The Heavenly Innocence Of My Son’s Guesses At My Age
I love the age of innocence and candor of a child. Throughout his short life, my son has only guessed at my age using the limited information he has acquired about numbers. I have come to a point in my life where revealing my chronological existence on this earth is not that important. And I like going with my son’s numbers better.
When he was three years old, his preschool teacher put together an end-of-year storybook for each student. Since the children couldn’t do the writing themselves, the teachers interviewed them and filled in the blanks with the children’s answers. One of those sentences was: “My mom is ___ old and her favorite food is ___.”
My son said I was 16 years old and my favorite food was eggs.
Neither one was correct but, if I argued about the eggs, I risked the chance of having to reveal my true age and have to tutor him in advanced math. As a mom, I came out unscathed in that school project. The question about favorite drinks was a tricky one for some though. My son divulged my favorite drink as being coffee. Other moms were not so lucky. Wine was a popular answer. I’ve always suspected the teachers of holding a trove of juicy information about moms inadvertently gathered from their interviewed informants and that I’m sure would rival that of Edgar Hoover’s.
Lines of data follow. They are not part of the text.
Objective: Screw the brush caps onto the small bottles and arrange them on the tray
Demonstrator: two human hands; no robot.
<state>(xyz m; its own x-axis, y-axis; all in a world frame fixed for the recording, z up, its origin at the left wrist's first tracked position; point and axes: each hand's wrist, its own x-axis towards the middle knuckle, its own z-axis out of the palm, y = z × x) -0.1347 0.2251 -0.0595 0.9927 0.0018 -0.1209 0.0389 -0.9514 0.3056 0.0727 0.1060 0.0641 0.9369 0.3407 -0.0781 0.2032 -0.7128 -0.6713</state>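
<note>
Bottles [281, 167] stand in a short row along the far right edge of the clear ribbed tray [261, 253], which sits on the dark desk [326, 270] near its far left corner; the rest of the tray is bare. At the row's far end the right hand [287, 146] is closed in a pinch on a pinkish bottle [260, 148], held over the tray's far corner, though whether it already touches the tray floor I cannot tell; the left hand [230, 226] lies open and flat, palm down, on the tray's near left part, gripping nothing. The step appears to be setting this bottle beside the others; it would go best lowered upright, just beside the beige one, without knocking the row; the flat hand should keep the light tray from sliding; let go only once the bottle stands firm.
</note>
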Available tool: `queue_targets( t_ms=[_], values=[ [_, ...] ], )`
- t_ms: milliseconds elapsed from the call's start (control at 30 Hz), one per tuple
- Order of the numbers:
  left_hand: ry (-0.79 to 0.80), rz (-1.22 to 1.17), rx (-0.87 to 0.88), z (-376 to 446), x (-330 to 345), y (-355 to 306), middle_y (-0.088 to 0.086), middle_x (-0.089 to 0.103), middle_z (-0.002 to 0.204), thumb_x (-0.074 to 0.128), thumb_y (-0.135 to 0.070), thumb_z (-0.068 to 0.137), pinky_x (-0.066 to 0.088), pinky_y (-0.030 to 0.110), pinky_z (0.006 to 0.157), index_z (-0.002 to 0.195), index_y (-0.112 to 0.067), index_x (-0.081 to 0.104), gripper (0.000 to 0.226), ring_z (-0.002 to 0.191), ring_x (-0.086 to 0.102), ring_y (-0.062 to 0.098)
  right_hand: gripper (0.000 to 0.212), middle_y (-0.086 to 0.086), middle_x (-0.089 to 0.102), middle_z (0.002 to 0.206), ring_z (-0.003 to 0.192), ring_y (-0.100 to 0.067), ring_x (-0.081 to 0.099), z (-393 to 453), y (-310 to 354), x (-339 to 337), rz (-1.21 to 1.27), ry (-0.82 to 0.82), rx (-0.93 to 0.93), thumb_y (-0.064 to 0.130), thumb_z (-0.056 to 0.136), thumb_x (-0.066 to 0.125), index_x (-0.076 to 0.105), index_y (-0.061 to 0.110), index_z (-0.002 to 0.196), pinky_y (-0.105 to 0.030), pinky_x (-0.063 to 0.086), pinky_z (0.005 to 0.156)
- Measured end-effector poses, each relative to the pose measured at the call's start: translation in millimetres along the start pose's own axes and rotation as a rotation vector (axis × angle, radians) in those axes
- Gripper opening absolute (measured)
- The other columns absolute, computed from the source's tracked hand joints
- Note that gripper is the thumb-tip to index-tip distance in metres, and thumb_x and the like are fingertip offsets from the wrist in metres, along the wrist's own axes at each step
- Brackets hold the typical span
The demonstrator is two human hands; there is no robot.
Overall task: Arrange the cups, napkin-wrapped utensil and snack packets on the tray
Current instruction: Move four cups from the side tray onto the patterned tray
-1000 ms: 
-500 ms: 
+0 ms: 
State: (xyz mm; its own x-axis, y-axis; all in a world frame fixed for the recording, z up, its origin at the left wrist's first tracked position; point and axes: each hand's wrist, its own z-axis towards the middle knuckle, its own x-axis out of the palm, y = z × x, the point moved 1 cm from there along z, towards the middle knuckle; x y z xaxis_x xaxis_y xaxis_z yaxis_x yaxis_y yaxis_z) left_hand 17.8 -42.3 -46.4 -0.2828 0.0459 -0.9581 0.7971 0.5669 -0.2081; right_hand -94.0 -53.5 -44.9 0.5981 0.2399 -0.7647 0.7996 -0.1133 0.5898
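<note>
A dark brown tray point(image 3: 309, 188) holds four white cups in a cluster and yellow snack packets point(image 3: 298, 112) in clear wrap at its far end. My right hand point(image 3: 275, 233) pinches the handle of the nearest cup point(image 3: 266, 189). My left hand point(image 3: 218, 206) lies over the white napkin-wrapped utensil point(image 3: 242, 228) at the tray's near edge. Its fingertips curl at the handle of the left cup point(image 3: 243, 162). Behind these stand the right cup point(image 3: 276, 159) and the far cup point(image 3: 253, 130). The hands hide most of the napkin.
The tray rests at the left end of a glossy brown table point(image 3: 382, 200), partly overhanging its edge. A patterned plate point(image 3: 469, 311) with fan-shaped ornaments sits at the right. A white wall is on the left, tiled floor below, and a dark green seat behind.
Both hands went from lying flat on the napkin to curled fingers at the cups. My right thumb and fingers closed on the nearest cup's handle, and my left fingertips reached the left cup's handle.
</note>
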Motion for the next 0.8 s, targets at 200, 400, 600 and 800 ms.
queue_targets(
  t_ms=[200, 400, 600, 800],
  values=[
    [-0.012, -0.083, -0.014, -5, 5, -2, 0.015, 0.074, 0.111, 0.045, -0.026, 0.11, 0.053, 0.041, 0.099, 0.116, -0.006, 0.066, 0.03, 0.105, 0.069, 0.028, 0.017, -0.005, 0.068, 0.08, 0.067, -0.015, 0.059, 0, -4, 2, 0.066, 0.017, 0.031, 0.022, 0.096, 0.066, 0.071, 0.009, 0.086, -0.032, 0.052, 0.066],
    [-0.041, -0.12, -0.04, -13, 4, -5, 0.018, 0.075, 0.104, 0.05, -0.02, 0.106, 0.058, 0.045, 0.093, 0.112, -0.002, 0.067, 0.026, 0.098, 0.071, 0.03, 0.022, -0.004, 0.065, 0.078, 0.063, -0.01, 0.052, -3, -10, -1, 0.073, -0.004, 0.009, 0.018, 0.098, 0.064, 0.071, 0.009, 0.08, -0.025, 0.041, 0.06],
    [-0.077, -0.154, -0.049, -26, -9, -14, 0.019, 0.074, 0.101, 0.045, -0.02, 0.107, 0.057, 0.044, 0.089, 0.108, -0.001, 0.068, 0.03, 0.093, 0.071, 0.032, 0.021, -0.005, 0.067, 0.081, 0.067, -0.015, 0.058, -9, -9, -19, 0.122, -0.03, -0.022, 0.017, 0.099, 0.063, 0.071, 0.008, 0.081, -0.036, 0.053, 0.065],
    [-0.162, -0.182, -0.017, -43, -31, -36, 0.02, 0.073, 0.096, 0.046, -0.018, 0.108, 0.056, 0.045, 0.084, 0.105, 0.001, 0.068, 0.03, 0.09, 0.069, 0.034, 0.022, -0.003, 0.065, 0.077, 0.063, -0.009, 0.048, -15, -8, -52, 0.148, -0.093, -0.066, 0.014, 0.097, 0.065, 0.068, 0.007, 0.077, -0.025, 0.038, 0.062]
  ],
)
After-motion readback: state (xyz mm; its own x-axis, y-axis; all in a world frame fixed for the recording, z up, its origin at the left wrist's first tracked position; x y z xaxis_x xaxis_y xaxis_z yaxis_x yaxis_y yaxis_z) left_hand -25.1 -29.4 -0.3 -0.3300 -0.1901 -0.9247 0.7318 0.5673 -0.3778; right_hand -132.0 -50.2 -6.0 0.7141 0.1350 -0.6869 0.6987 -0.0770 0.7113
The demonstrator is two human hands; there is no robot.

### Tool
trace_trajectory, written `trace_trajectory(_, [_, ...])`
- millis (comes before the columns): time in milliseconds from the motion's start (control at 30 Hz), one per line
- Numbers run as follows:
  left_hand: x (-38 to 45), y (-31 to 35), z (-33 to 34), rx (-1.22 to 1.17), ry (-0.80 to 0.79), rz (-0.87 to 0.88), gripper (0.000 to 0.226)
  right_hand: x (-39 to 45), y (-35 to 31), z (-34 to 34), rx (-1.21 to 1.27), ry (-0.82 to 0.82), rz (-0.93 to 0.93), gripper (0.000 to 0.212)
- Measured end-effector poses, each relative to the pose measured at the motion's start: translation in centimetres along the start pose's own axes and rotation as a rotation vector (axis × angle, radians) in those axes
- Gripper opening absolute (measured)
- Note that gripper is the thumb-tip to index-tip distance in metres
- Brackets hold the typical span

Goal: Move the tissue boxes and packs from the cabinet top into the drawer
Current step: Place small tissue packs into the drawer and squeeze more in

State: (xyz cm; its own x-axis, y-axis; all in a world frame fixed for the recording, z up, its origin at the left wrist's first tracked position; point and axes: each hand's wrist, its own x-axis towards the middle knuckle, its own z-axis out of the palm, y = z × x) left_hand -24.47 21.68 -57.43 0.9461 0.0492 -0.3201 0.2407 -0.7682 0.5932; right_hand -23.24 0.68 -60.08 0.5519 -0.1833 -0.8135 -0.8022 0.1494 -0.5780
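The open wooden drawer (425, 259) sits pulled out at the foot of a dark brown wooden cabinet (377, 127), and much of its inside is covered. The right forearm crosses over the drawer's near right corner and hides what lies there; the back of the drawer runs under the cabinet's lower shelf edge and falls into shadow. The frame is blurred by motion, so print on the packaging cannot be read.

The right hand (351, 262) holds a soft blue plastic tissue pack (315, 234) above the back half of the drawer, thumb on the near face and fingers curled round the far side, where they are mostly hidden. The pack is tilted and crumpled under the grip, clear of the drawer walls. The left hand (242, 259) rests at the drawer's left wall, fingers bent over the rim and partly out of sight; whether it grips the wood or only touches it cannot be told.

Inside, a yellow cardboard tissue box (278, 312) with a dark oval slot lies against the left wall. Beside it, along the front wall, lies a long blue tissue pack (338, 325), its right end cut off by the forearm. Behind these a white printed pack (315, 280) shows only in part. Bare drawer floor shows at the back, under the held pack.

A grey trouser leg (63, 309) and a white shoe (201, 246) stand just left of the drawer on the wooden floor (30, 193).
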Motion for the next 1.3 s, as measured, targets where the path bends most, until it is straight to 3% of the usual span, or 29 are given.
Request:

When my son was four years old, my little darling was counting past 100 and knew more about the world. He clocked my age at 32. Not as young as before but I can now appreciate the youth of those numbers. My favorite breakfast was butter and jam toast with my coffee. He got that right. My affinity for an occasional glass of wine remained unpublished information. He also drew a stick figure of me with very messy, long brown hair.
My Son will be seven in October. He is now as aware of my true age as I am.
Last night, I was getting him ready for bed. As he’s jumping on the bed getting that last burst of energy out of his system, he looks at me and says, “You look like a young mom.” Ah! That innocence has remained intact. I grab him and give him a big hug.
If ever a mom needs a compliment, it’s at the end of a long day after playing chauffer, chef, waiter, doctor, accountant, scheduler, coach, new-game-ideas guinea pig, and rule enforcer. His next sentence though is… Shall I say, “to-die-for”? “I hope you don’t die for a long time. He blurts out. “But if you do die soon, will you visit me from heaven?”
In a matter of seconds, I had been made young, died and met God.
Ignoring the dark side of this conversation, I choose to indulge in the thought that my son considers me a heavenly mom and in how my son would enjoy my presence on earth during my visits from my celestial home. “Sure,” I say enthusiastically. “When you see a blue flower in the middle of winter, you’ll know it’s me because that’s your favorite color. Or when you hear my favorite song on the radio, you’ll know I’m here.”
“No.” He says, still jumping on the bed. “I want to see you when you visit me.”
He stops jumping.
“Hold on Mama.”
He drops on the bed with his legs under him as he closes his eyes.
I wait for a few seconds.
“What are you doing?”
“I was asking God to let you visit me in person when you’re in heaven.”
“What did he say?” I ask, amused.
“He said yes.”
I don’t know when my ride here on Earth will be over and I hope it’s not for a very, very long time. For this one moment, I allow myself the innocence of a child and embrace the idea that my ticket to heaven has been punched with VIP privileges. Thanks to my son.